The two scissors-style doors flip up on realistic dual hinges and expose the ventilating tunnels that ran through the sides of the car's bodywork with realistic-looking riveting, and on the passenger's side (although no passenger rode along) is a detailed electrical panel.
With the doors up, you easily see the red leather-look interior with detailed blue shoulder harness and photoetched safety clasps. The metal gear shift lever and dash are finely detailed with a minimum of dash gauges, as was standard at the time, plus a three-spoke racing wheel with prancing-horse logo at its center.
Behind the black roll bar is a giant rear bonnet that flips forward to expose the Ferrari's 430-horsepower V-12. The model also includes a giant air scoop that mounts over the exposed spun-metal headers that protrude through the rear cowl. A small pin holds the scoop in place — a plus for keeping it properly located while on display on your desk.

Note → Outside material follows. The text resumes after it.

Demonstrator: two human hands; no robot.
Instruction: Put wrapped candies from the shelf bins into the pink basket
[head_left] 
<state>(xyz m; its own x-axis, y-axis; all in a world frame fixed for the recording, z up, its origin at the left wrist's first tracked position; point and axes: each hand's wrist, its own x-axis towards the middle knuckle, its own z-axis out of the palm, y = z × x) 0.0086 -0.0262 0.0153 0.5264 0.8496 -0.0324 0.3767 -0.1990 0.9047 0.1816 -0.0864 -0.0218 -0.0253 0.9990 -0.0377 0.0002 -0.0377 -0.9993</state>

The engine is a work of art, with a series of white exhaust pipes snaking off its sides and exiting out back, just below the cowl. All of the proper wiring and plumbing is in place, along with some early electronics, and much suspension detail is visible. The 312P featured an independent suspension with uneven-length wishbones, coil springs front and rear, along with telescopic shocks and antiroll bars.
There were giant disc brakes too, which can be exposed by loosening the three-winged spinner nuts on each wheel, which are five-spoke design finished in flat racing gold. All of the tires are treaded and feature the Firestone logo.
The car's only markings are the black No. 25 in a white circle on the hood, deck, and doors, plus the Ferrari crest on the nose and sides, just in front of the doors. This is how the car appeared when it rolled off the trailer in Sebring. Sponsor stickers were added later, but this presentation allows its external beauty to shine through.
Other details include tiny brass latches for the brass doors, and twin opening gas caps that expose through the nosepiece. The caps also include clasps to latch them shut. The racer also sports two well-mounted mirrors, one on the nose and the other on the would-be passenger's side door. Headlights are also superb, under clear lenses detailed with four mounting points.
In all, the 312P is another stellar model by CMC that continues its dominance among the higher-end diecast model car makers.
At $400+ this model is not for everyone, just like 1:1 Ferraris. But such detail makes this a fantastic centerpiece in a sports car or Ferrari display. A red Ferrari racer that was driven by Mario — what's not to like?